• [Work required] Gather each line containing the string "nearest" from these entries.

Start of Data provided

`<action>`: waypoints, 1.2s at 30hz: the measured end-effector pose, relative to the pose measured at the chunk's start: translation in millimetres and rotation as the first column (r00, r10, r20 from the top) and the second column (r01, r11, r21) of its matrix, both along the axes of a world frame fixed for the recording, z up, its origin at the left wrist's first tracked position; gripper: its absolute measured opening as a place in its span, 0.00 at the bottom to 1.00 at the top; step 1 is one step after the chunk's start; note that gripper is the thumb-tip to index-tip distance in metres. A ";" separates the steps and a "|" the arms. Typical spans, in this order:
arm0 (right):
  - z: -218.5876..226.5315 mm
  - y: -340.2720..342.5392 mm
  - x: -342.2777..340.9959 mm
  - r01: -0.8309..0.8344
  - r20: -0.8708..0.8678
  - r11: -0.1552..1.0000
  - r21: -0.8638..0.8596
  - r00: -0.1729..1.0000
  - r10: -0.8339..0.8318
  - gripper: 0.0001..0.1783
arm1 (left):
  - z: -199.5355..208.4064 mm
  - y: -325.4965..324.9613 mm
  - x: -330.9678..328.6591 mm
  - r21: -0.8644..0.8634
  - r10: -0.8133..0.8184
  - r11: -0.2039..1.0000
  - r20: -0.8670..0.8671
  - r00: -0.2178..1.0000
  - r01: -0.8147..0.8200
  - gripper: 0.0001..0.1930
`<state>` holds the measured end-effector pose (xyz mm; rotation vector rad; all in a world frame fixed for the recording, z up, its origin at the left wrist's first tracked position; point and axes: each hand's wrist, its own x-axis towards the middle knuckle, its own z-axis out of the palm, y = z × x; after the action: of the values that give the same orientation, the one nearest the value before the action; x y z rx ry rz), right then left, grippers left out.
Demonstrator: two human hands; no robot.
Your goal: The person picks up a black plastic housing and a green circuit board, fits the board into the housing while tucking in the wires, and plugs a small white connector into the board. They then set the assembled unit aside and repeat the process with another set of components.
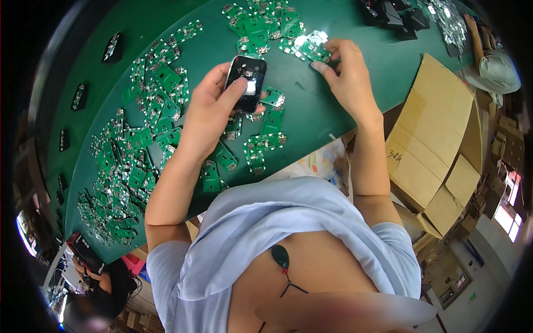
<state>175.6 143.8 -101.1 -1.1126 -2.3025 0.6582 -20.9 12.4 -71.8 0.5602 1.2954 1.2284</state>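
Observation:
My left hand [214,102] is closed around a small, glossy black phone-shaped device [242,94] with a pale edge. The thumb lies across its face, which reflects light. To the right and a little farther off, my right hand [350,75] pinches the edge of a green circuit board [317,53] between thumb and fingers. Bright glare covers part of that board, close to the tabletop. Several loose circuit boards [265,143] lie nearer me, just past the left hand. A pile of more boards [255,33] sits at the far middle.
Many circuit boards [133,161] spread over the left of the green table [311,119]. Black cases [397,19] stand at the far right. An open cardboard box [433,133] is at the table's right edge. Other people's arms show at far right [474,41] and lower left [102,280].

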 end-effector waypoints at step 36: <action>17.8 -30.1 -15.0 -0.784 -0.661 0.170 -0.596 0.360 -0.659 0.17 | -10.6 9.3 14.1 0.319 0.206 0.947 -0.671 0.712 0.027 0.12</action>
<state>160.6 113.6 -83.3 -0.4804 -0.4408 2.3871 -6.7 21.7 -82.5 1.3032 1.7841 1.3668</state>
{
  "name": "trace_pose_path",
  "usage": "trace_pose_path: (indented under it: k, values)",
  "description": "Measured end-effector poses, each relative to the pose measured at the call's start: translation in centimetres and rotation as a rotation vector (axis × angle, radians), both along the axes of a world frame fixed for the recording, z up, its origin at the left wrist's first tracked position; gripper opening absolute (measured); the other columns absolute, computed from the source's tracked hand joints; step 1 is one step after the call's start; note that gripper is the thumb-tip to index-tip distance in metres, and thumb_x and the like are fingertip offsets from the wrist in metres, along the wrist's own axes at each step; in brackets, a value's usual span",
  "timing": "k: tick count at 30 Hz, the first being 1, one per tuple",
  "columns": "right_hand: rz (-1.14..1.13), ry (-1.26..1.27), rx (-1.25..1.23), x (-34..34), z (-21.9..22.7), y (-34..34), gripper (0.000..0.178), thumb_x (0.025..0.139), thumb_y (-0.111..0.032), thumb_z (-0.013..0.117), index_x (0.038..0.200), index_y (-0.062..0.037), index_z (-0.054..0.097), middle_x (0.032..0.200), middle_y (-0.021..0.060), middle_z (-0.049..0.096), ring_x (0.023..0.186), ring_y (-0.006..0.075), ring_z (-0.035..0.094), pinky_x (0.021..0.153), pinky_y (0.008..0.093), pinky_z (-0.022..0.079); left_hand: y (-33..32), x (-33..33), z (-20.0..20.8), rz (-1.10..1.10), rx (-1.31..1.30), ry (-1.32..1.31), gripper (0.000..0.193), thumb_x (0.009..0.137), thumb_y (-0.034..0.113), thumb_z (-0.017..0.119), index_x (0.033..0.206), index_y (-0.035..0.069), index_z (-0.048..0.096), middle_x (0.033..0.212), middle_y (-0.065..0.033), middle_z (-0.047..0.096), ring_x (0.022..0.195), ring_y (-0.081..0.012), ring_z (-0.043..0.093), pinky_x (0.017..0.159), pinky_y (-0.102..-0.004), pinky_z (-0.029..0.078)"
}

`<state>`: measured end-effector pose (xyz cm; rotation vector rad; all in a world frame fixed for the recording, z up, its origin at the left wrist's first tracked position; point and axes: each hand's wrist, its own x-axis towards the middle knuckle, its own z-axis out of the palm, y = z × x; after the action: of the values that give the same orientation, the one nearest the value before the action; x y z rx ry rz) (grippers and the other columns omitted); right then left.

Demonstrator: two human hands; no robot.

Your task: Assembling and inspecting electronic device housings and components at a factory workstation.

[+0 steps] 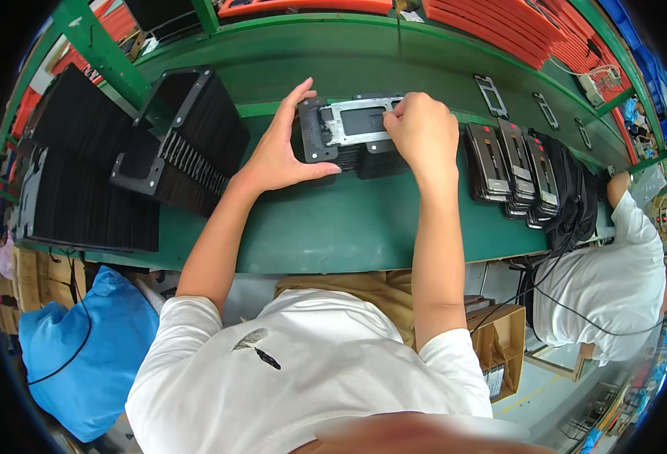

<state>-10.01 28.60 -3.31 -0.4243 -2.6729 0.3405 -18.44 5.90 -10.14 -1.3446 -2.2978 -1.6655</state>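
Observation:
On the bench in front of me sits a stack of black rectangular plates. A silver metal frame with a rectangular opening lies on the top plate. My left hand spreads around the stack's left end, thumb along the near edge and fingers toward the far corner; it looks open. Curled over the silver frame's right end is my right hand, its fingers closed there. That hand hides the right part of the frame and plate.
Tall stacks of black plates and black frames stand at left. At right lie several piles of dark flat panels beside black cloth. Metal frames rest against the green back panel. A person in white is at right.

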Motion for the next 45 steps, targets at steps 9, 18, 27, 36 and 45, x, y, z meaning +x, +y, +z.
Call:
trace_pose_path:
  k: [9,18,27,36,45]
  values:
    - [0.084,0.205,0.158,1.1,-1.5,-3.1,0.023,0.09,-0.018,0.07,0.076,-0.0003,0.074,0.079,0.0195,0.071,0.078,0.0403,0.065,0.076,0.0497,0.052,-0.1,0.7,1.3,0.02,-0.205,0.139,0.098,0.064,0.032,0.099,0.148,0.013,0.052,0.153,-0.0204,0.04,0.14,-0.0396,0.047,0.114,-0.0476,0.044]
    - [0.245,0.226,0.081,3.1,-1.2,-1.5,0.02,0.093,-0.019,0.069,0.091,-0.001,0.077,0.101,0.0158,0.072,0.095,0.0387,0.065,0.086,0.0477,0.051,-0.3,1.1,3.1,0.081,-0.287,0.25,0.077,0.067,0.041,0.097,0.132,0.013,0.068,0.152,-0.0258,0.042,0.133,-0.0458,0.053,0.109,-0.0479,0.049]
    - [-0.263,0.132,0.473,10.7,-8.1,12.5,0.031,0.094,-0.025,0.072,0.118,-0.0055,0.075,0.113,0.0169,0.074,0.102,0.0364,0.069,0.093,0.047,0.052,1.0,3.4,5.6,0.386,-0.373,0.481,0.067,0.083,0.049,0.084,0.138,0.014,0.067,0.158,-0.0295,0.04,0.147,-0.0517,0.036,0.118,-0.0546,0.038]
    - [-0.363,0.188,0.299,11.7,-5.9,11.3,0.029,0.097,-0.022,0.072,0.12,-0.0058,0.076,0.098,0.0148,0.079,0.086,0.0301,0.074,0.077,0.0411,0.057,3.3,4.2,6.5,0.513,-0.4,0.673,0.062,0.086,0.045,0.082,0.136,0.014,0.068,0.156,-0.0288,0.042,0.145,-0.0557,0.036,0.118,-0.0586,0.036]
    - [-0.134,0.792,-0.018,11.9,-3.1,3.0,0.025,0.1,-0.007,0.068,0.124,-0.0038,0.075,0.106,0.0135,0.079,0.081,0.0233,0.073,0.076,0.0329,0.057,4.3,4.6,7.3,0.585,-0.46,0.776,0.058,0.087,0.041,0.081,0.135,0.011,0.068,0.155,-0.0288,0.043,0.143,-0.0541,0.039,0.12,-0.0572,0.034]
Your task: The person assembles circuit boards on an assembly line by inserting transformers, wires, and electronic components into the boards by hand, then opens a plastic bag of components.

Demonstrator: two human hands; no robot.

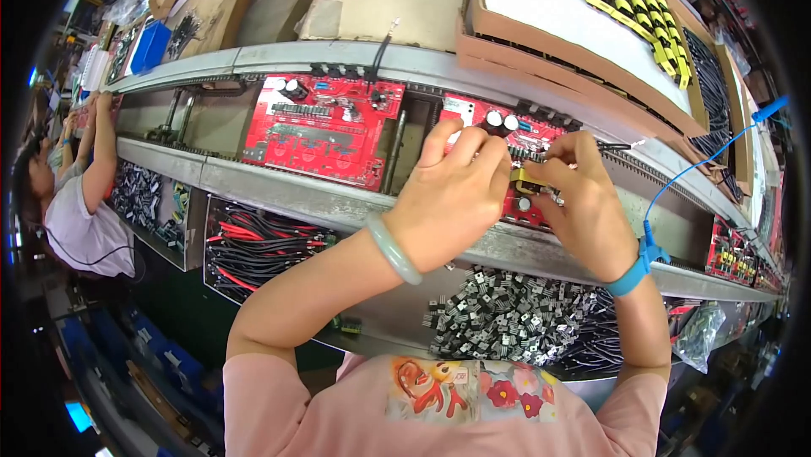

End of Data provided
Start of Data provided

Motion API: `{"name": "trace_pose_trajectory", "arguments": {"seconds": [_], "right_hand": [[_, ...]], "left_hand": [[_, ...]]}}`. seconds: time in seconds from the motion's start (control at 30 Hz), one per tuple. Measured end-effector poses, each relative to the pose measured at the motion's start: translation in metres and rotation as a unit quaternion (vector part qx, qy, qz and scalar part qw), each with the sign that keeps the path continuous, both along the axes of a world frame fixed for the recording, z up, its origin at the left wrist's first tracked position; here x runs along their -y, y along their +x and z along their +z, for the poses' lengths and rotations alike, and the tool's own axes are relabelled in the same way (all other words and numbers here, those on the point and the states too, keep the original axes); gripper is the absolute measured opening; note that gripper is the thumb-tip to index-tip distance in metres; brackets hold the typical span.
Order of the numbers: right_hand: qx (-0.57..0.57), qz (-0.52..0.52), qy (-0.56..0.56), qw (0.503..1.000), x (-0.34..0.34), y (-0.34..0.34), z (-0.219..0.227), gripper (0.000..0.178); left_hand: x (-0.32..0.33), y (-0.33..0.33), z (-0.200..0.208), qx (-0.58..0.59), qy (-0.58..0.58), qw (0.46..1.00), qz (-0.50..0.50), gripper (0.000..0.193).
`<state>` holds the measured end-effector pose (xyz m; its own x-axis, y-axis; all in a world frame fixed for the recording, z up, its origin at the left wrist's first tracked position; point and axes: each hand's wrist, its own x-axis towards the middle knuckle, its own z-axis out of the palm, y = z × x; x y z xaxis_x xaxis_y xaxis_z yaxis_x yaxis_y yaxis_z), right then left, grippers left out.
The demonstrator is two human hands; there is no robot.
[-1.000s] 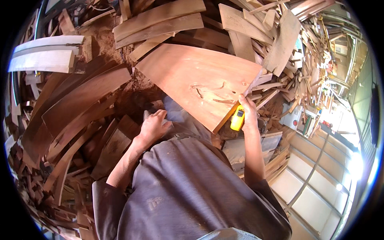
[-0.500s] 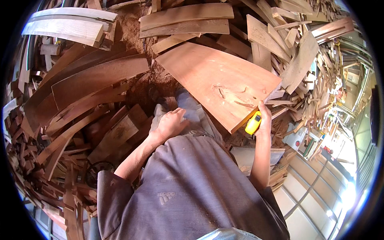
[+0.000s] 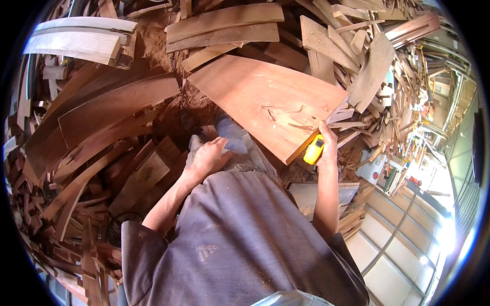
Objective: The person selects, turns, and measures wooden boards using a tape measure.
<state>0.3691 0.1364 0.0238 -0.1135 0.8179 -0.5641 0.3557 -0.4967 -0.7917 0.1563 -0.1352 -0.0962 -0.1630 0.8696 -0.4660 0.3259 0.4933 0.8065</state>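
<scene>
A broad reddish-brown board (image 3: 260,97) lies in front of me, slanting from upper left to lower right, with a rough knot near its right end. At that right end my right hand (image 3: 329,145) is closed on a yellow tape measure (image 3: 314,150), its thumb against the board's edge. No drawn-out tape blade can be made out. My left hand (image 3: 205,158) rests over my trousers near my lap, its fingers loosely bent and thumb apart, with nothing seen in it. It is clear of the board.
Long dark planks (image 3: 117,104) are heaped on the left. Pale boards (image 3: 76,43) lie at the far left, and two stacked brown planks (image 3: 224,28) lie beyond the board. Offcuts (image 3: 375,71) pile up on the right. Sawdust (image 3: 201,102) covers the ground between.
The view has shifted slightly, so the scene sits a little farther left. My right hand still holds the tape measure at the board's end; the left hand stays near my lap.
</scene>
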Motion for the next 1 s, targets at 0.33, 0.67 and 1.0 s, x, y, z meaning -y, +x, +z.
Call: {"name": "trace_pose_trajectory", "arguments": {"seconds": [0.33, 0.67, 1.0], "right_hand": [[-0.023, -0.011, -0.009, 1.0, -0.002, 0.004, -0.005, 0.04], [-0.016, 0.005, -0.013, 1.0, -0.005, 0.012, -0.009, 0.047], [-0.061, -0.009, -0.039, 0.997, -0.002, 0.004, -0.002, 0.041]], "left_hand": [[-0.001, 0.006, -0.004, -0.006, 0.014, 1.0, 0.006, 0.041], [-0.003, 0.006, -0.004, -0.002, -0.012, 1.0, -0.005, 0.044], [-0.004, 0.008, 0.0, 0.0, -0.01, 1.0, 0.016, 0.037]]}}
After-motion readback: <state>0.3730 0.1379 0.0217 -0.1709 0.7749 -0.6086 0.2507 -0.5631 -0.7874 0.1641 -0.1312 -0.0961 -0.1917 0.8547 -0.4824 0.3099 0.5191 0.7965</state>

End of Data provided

• [Output below]
`<state>` holds the measured end-effector pose (xyz mm; rotation vector rad; all in a world frame fixed for the recording, z up, its origin at the left wrist's first tracked position; point and axes: each hand's wrist, its own x-axis towards the middle knuckle, its own z-axis out of the palm, y = z × x; after the action: of the values that give the same orientation, the one nearest the value before the action; x y z rx ry rz), right then left, grippers left out.
`<state>`: measured end-effector pose (xyz cm; rotation vector rad; all in a world frame fixed for the recording, z up, its origin at the left wrist's first tracked position; point and axes: each hand's wrist, its own x-axis towards the middle knuckle, its own z-axis out of the palm, y = z × x; after the action: of the values that give the same orientation, the one nearest the value before the action; x y z rx ry rz) (grippers and the other columns omitted); right then left.

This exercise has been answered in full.